=== Exercise goal ===
Scan the listing for the word "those" and report every line that contains it.

=== Recorded data ===
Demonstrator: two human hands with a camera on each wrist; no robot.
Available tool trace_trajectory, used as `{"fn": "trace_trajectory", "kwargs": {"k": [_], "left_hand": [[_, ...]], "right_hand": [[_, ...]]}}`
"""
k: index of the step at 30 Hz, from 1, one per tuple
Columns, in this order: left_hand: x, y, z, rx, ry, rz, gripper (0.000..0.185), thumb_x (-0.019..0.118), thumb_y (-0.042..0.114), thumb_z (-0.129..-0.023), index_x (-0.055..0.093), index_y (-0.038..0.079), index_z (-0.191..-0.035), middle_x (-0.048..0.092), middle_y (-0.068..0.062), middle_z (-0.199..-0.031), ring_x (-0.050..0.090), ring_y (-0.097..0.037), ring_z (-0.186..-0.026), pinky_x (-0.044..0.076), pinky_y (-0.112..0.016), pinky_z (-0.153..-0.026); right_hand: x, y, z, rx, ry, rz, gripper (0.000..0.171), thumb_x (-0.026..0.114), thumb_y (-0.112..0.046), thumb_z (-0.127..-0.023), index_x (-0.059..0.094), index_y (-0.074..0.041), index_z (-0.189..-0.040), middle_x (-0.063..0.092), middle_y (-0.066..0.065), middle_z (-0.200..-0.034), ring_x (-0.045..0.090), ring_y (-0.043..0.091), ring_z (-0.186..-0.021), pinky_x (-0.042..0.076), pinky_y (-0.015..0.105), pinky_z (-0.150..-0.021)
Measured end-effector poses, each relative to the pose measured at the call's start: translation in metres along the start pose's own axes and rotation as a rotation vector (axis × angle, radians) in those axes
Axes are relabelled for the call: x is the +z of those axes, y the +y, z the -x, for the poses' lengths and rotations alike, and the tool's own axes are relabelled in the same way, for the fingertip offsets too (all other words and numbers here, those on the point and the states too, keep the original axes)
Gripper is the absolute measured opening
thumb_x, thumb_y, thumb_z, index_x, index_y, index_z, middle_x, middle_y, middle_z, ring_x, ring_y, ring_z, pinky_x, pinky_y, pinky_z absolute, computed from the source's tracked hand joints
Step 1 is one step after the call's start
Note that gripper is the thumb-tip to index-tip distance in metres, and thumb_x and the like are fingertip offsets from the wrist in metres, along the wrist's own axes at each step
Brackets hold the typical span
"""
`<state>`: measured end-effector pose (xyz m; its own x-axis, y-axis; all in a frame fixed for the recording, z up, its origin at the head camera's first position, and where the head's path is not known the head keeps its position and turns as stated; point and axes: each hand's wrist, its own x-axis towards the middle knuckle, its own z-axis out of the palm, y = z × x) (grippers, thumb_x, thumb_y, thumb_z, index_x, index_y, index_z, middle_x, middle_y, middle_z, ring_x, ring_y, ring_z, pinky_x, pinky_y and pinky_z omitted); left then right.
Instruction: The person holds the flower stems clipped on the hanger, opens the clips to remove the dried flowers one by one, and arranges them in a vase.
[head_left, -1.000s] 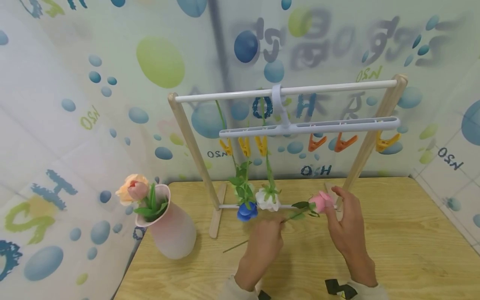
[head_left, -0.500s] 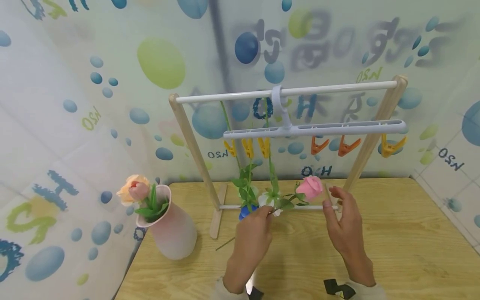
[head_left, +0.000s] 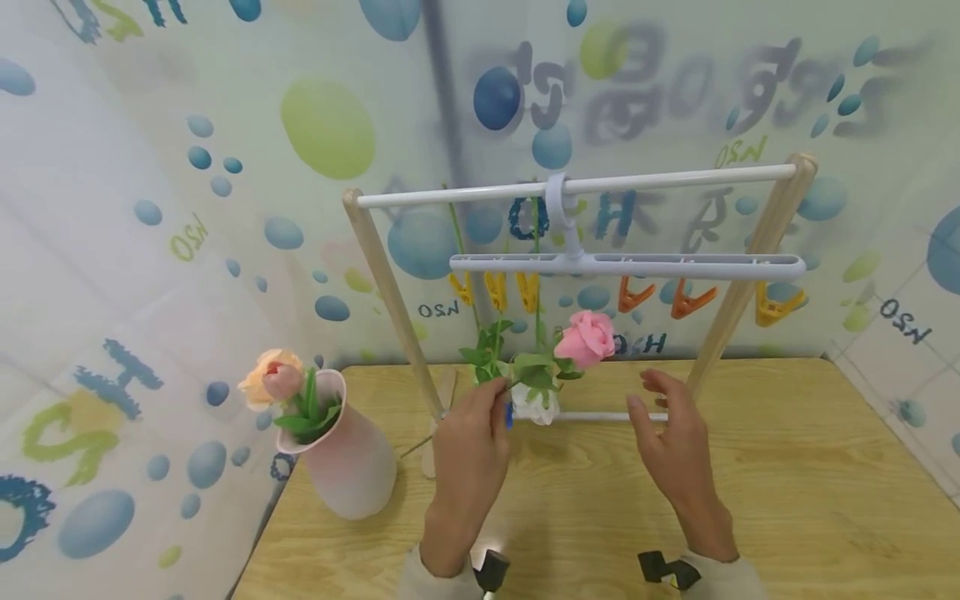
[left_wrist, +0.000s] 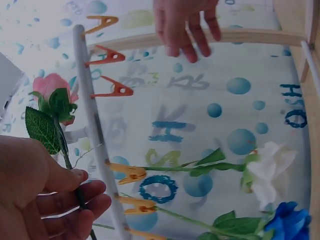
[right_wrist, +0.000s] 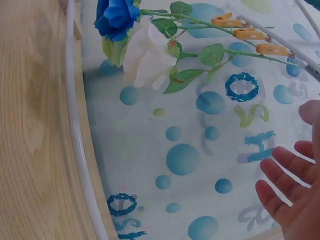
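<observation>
A pink rose (head_left: 587, 340) is held by its stem in my left hand (head_left: 471, 446), the bloom up and tilted to the right. In the left wrist view, thumb and fingers pinch the dark green stem (left_wrist: 64, 145). My right hand (head_left: 672, 433) is raised near the rack's right side, fingers apart and holding nothing. A white hanger (head_left: 675, 265) hangs from the rack's top bar. Its yellow clips (head_left: 496, 292) on the left hold flowers upside down, among them a white rose (right_wrist: 150, 55) and a blue rose (right_wrist: 116, 19). Orange clips (head_left: 688, 298) on the right hold nothing.
A pink-white vase (head_left: 352, 467) with peach tulips (head_left: 273, 377) stands at the table's left. The wooden rack (head_left: 390, 292) stands on the table (head_left: 810, 492) before a patterned curtain (head_left: 322, 125). A white lower bar (right_wrist: 75, 120) joins its legs.
My left hand has lifted the pink rose up and to the left, its bloom now in front of the hanging flowers. The right hand has let the bloom go and shifted slightly left.
</observation>
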<state>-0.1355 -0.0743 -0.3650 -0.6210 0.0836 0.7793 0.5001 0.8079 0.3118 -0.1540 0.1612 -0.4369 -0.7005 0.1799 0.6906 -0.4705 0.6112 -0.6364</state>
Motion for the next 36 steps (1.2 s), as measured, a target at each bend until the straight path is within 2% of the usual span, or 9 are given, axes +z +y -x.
{"fn": "trace_trajectory", "kwargs": {"k": [6, 10, 13, 18, 22, 25, 31, 36], "left_hand": [[-0.014, 0.004, -0.013, 0.036, 0.094, 0.036, 0.01, 0.068, 0.002, -0.091, 0.072, 0.002, -0.1, 0.069, -0.008, -0.084, 0.067, -0.02, -0.073, 0.055, -0.03, -0.058], [-0.019, 0.002, -0.018, 0.037, 0.169, 0.08, 0.011, 0.066, 0.0, -0.092, 0.072, 0.002, -0.101, 0.069, -0.01, -0.089, 0.067, -0.023, -0.08, 0.057, -0.034, -0.067], [-0.022, -0.001, -0.021, 0.037, 0.236, 0.11, 0.011, 0.065, -0.002, -0.092, 0.071, 0.0, -0.101, 0.071, -0.012, -0.093, 0.069, -0.027, -0.087, 0.057, -0.038, -0.075], [-0.026, -0.01, -0.025, 0.049, 0.356, 0.114, 0.013, 0.066, -0.004, -0.09, 0.071, -0.003, -0.103, 0.071, -0.016, -0.096, 0.07, -0.029, -0.09, 0.057, -0.038, -0.079], [-0.029, -0.016, -0.027, 0.043, 0.432, 0.089, 0.015, 0.066, -0.007, -0.089, 0.071, -0.005, -0.103, 0.071, -0.018, -0.096, 0.07, -0.031, -0.09, 0.056, -0.037, -0.081], [-0.033, -0.017, -0.029, 0.042, 0.493, 0.095, 0.015, 0.066, -0.01, -0.088, 0.071, -0.005, -0.101, 0.071, -0.019, -0.095, 0.069, -0.033, -0.088, 0.054, -0.035, -0.082], [-0.039, -0.015, -0.034, 0.093, 0.641, 0.128, 0.019, 0.067, -0.015, -0.083, 0.072, -0.006, -0.1, 0.07, -0.02, -0.091, 0.067, -0.033, -0.084, 0.051, -0.02, -0.089], [-0.038, -0.021, -0.036, 0.083, 0.71, 0.082, 0.018, 0.068, -0.015, -0.083, 0.072, -0.006, -0.098, 0.071, -0.02, -0.088, 0.067, -0.033, -0.08, 0.052, -0.027, -0.081]], "right_hand": [[0.01, -0.004, -0.003, 0.073, -0.085, 0.01, 0.039, 0.065, -0.01, -0.094, 0.055, 0.0, -0.131, 0.062, 0.016, -0.125, 0.06, 0.029, -0.113, 0.047, 0.035, -0.088], [0.019, -0.008, -0.007, 0.13, -0.186, 0.008, 0.043, 0.063, -0.017, -0.097, 0.051, -0.001, -0.136, 0.057, 0.018, -0.133, 0.057, 0.033, -0.118, 0.049, 0.051, -0.091], [0.026, -0.009, -0.01, 0.147, -0.253, -0.014, 0.05, 0.062, -0.02, -0.098, 0.045, -0.001, -0.141, 0.052, 0.019, -0.14, 0.052, 0.035, -0.125, 0.048, 0.055, -0.094], [0.043, -0.009, -0.013, 0.166, -0.373, -0.056, 0.064, 0.059, -0.024, -0.1, 0.03, -0.003, -0.152, 0.036, 0.019, -0.154, 0.035, 0.038, -0.142, 0.037, 0.06, -0.106], [0.056, -0.009, -0.013, 0.191, -0.45, -0.068, 0.073, 0.056, -0.033, -0.101, 0.019, -0.002, -0.156, 0.024, 0.021, -0.16, 0.024, 0.04, -0.147, 0.026, 0.061, -0.114], [0.064, -0.01, -0.012, 0.211, -0.467, -0.08, 0.077, 0.056, -0.037, -0.101, 0.017, -0.001, -0.156, 0.023, 0.024, -0.16, 0.024, 0.042, -0.147, 0.026, 0.061, -0.114], [0.077, -0.016, -0.013, 0.226, -0.457, -0.096, 0.076, 0.055, -0.04, -0.1, 0.019, -0.001, -0.155, 0.028, 0.025, -0.157, 0.029, 0.041, -0.145, 0.03, 0.061, -0.113], [0.086, -0.023, -0.013, 0.223, -0.461, -0.111, 0.072, 0.057, -0.037, -0.1, 0.024, -0.002, -0.153, 0.038, 0.023, -0.151, 0.036, 0.04, -0.141, 0.033, 0.059, -0.111]]}}
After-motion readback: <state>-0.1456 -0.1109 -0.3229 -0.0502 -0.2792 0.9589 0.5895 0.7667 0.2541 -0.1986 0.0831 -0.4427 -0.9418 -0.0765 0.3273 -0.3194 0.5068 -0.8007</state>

=== Your response ===
Measured end-effector poses, each relative to the pose measured at the call's start: translation in metres along the start pose's own axes and rotation as a rotation vector (axis × angle, radians) in those axes
Axes are relabelled for the call: x is the +z of those axes, y the +y, z the -x, for the poses' lengths and rotations alike, and the tool's own axes are relabelled in the same way, for the fingertip offsets too (all other words and numbers here, those on the point and the states too, keep the original axes)

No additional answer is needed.